Researchers are learning more about the inner workings of lung cancer cells that control their growth and spread. This is being used to develop new targeted therapies. Some of these treatments, such as bevacizumab (Avastin), erlotinib (Tarceva), cetuximab (Erbitux®), and crizotinib (Xalkori®) are already being used to treat non-small cell lung cancer. Others are now being tested in clinical trials to see if they can help people with advanced lung cancer live longer or relieve their symptoms.

Some of the other targeted drugs in late stage clinical trials include vadimezan (DMXAA, ASA404), afatinib (BIBW 2992), and motesanib (AMG 706). Some targeted drugs already approved for use against other types of cancer, such as sorafenib (Nexavar) and sunitinib (Sutent), are also being tested for use against NSCLC.

Researchers are also working on lab tests to help predict which patients will benefit from which drugs. Studies have found that some patients do not benefit from certain targeted therapies, whereas others are more likely to have their tumors shrink significantly. For example, a test can find changes in the EGFR gene that make it much more likely that a person's lung cancer will respond to treatment with erlotinib (Tarceva), an EGFR inhibitor. Similar gene tests for other treatments are now being studied. Predicting who might benefit could save some people from trying treatments that are unlikely to work for them and would probably cause unneeded side effects.

Immune treatments

Vaccines: Several types of vaccines for boosting the body's immune response against lung cancer cells are being tested in clinical trials. Unlike vaccines against infections like measles or mumps, these vaccines are designed to help treat, not prevent, lung cancer. One possible advantage of these types of treatments is that they seem to have very limited side effects, so they might be useful in people who can't tolerate other treatments.

Some vaccines are made up of lung cancer cells that have been grown in the lab, or even of cell components, such as parts of proteins commonly found on cancer cells. For example, the MUC1 protein is found on some lung cancer cells. A vaccine called TG4010 causes the immune system to react against that protein. A recent study compared combining the vaccine with chemotherapy to treatment with the same chemotherapy alone in patients with advanced lung cancer. The cancers in group that got the vaccine were more likely to shrink or stop growing than the cancers in the group that just got chemo. More studies are planned to see if the vaccine will actually help patients live longer.

L-BLP25 (Stimuvax) is another vaccine that targets the MUC1 protein. It is made up of a the protein (MUC1) encased in a fat droplet (liposome) to make it more effective. A small study of patients with advanced NSCLC suggested it may improve survival time. Larger studies are being done to try to confirm this.

At this time, vaccines are only available in clinical trials.

Talactoferrin (TLF): This protein is a genetically engineered form of the human protein lactoferrin, which is normally found in body secretions such as breast milk, tears and saliva.
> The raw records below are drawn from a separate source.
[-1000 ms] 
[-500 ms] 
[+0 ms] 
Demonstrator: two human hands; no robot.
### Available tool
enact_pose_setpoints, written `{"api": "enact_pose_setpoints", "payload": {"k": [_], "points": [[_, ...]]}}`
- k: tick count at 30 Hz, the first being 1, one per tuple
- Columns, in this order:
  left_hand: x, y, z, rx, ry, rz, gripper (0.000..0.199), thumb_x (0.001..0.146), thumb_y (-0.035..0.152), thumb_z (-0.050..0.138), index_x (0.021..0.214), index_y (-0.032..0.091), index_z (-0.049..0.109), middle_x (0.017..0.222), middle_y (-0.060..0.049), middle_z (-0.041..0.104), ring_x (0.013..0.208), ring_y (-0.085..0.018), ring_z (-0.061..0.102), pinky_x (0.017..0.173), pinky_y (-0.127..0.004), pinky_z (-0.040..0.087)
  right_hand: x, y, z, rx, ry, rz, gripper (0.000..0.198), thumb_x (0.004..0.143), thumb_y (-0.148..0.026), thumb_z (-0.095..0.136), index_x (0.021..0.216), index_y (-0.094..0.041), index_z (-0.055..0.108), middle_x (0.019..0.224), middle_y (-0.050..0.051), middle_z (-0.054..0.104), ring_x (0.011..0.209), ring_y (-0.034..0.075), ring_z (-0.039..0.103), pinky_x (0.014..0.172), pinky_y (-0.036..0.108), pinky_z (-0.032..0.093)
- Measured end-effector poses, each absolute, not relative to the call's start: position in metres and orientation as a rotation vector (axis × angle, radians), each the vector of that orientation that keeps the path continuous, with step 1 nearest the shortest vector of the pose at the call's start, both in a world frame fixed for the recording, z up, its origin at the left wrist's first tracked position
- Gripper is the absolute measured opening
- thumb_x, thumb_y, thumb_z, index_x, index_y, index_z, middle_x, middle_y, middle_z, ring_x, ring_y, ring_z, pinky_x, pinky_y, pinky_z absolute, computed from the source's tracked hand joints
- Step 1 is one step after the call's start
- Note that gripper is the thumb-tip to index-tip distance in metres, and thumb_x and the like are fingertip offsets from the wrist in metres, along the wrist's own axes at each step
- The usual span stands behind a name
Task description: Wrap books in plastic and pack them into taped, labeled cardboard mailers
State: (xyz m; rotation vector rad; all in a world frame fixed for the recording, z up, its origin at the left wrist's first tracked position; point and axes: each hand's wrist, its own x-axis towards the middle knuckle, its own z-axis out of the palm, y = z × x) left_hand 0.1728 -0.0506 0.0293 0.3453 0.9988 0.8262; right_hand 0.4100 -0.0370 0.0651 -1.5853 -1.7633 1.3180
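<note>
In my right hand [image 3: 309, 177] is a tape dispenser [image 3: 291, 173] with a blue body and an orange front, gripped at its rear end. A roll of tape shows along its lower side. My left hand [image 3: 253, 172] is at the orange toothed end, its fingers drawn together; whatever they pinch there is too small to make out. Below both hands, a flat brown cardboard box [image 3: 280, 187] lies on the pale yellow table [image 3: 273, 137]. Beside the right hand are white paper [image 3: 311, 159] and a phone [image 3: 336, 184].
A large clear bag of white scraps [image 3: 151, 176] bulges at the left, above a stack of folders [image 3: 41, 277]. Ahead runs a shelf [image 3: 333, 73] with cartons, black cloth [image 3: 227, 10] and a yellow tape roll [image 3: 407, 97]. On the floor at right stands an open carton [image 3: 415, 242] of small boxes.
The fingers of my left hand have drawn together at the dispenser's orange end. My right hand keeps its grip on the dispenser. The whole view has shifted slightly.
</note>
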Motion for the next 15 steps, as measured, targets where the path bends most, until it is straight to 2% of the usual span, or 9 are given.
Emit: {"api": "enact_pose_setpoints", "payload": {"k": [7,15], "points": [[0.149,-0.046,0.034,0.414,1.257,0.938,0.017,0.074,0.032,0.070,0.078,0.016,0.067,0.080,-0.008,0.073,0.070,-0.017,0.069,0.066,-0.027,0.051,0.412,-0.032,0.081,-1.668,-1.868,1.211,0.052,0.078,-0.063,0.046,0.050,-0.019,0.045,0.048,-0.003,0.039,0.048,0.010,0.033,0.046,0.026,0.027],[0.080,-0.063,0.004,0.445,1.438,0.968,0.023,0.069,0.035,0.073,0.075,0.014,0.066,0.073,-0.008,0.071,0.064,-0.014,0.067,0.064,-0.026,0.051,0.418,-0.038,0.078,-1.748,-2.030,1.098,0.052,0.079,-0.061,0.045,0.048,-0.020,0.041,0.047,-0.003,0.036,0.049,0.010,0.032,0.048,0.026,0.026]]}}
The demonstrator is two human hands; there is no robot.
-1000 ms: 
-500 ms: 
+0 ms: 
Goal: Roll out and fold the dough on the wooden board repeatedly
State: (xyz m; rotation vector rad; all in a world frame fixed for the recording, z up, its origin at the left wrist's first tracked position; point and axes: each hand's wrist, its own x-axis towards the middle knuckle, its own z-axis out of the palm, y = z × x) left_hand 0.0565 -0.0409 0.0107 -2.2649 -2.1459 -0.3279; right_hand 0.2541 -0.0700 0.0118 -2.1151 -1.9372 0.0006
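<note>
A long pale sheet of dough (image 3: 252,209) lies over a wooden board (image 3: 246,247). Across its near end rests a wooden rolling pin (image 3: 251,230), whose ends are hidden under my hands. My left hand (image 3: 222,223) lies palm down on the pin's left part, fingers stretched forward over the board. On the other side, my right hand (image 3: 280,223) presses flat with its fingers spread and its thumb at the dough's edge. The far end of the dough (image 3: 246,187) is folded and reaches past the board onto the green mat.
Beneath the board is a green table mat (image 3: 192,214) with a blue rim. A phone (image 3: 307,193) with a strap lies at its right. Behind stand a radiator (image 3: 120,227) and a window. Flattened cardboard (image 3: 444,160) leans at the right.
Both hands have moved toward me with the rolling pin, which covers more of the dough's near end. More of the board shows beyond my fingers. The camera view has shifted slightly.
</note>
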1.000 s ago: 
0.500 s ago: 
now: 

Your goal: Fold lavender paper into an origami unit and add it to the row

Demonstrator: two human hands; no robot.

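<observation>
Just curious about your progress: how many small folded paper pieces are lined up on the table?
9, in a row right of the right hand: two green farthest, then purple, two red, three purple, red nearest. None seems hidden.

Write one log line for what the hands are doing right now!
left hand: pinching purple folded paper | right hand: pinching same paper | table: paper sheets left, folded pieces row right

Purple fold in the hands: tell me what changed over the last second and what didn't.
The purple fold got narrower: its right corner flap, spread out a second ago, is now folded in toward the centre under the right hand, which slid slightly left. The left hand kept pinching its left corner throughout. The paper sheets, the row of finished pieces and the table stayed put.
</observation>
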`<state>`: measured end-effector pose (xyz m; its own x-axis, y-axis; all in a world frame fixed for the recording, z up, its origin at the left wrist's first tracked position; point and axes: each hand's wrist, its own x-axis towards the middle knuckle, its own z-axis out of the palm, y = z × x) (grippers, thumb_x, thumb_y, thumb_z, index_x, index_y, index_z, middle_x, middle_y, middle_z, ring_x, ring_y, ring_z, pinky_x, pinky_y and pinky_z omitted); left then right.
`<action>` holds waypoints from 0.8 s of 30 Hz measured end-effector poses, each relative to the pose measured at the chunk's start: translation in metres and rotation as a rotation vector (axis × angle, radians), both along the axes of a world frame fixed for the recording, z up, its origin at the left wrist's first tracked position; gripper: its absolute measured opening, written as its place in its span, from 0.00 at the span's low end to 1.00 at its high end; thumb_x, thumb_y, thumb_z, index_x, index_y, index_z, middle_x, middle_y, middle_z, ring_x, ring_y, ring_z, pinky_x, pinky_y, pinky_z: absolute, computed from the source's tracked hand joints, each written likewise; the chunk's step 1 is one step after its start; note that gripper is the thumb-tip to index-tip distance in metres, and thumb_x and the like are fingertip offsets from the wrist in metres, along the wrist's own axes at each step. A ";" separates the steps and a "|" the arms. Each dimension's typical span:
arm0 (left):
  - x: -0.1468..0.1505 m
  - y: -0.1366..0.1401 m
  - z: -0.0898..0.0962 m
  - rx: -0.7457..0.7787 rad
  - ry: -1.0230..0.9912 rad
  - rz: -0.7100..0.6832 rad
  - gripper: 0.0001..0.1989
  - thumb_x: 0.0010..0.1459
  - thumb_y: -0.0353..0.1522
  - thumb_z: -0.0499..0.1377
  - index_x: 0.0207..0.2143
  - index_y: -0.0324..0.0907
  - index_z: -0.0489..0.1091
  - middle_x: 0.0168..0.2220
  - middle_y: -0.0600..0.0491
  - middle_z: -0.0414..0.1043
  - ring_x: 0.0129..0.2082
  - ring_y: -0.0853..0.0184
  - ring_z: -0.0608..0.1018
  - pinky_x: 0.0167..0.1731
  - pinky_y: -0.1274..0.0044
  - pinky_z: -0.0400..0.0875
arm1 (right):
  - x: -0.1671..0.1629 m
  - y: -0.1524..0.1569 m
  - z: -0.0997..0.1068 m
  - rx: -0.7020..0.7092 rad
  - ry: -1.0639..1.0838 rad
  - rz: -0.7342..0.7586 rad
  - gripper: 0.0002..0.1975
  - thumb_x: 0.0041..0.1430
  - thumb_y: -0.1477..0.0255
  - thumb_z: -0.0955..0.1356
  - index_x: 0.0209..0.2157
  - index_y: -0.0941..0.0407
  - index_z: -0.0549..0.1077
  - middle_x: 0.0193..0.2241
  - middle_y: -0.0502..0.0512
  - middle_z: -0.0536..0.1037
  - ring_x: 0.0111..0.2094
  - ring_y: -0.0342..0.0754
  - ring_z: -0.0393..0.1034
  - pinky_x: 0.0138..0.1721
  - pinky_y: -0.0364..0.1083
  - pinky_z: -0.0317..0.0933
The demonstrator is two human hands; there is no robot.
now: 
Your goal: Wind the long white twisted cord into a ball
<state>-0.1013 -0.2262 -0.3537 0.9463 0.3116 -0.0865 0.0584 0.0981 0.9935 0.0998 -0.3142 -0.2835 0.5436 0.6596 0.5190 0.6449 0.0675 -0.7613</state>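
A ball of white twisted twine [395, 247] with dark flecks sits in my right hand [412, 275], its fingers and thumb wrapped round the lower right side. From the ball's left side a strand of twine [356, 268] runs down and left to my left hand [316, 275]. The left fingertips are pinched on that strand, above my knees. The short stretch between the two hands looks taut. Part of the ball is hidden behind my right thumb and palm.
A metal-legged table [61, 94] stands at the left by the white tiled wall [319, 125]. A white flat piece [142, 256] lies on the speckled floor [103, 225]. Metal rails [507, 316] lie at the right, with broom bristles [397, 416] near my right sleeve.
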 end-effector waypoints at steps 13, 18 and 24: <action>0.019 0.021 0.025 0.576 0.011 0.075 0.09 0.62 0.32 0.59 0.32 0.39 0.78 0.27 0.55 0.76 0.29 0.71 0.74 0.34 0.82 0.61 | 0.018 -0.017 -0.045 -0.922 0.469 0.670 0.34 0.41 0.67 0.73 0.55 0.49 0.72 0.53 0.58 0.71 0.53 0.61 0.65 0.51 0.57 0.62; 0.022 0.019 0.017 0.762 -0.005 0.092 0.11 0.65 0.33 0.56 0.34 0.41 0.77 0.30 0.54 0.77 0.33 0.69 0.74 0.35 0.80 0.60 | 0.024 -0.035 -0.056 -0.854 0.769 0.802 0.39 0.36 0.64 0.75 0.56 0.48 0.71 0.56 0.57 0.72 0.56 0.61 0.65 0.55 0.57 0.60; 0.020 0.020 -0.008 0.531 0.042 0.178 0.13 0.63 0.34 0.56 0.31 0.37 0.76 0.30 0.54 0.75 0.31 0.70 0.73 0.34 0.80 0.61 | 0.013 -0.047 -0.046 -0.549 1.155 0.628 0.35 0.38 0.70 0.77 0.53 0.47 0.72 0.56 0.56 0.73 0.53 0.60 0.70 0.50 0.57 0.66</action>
In studies, TLF has been shown to stimulate the immune system. It seems to have anti-infective and anti-inflammatory properties, as well as anti-tumor activity. In a recent study of patients with advanced lung cancer whose cancers had grown despite previous chemo, the group that got TLF lived longer than the group that got the placebo (sugar pill). There were few side effects related to treatment. A larger study is planned.